▶ [Work task]: Which lines in the records below contain the word "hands"? Copy each one.
Available data Start Marker
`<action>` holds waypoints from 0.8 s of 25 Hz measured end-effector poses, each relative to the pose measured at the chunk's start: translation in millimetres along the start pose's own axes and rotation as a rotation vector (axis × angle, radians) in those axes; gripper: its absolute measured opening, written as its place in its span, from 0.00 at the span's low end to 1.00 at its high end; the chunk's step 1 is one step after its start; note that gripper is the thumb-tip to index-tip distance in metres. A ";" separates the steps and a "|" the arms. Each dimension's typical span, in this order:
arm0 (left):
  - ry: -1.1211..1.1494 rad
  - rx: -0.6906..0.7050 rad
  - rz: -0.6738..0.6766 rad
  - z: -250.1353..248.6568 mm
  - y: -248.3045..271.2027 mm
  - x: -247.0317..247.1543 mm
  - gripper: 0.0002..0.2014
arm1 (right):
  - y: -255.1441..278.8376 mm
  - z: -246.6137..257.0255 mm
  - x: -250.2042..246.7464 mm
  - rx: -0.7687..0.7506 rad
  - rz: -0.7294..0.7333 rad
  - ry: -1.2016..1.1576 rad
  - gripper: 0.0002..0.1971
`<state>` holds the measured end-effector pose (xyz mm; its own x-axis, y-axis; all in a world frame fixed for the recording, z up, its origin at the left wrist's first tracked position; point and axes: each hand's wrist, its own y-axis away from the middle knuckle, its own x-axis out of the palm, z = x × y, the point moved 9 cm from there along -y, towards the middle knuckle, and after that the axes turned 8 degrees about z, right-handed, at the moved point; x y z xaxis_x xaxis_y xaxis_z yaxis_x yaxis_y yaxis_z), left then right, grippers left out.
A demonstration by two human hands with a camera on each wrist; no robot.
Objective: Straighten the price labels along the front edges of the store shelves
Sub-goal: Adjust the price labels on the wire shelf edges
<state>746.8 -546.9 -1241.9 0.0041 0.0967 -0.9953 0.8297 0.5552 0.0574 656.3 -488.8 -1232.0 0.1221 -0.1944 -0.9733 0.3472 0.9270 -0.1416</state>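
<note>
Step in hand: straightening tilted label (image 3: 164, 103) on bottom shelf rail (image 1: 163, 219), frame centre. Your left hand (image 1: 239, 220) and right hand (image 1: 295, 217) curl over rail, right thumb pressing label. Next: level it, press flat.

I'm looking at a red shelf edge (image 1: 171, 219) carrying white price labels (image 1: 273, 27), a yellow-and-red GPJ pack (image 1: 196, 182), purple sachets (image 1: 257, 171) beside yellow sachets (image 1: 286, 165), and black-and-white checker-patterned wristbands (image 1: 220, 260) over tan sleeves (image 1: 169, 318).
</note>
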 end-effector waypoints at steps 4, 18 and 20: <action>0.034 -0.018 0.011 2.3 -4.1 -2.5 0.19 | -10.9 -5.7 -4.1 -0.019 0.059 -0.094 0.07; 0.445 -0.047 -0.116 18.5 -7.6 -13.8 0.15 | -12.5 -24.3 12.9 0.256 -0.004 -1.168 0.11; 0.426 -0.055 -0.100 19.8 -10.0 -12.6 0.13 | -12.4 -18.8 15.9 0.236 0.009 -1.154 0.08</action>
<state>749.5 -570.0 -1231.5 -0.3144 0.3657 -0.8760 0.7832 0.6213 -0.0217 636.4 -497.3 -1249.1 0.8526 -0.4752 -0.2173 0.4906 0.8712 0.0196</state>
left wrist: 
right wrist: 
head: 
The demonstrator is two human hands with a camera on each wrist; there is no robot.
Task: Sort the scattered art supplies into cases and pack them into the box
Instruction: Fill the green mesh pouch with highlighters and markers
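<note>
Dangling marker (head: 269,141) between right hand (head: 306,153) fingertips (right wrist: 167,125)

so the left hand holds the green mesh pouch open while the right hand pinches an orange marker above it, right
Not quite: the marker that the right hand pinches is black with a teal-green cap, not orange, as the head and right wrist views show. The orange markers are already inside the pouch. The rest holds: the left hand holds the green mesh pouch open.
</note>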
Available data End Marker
▶ [Exercise response]:
A demonstration by two human hands with a camera on each wrist; no robot.
The demonstrator is two human hands with a camera on each wrist; there is no robot.

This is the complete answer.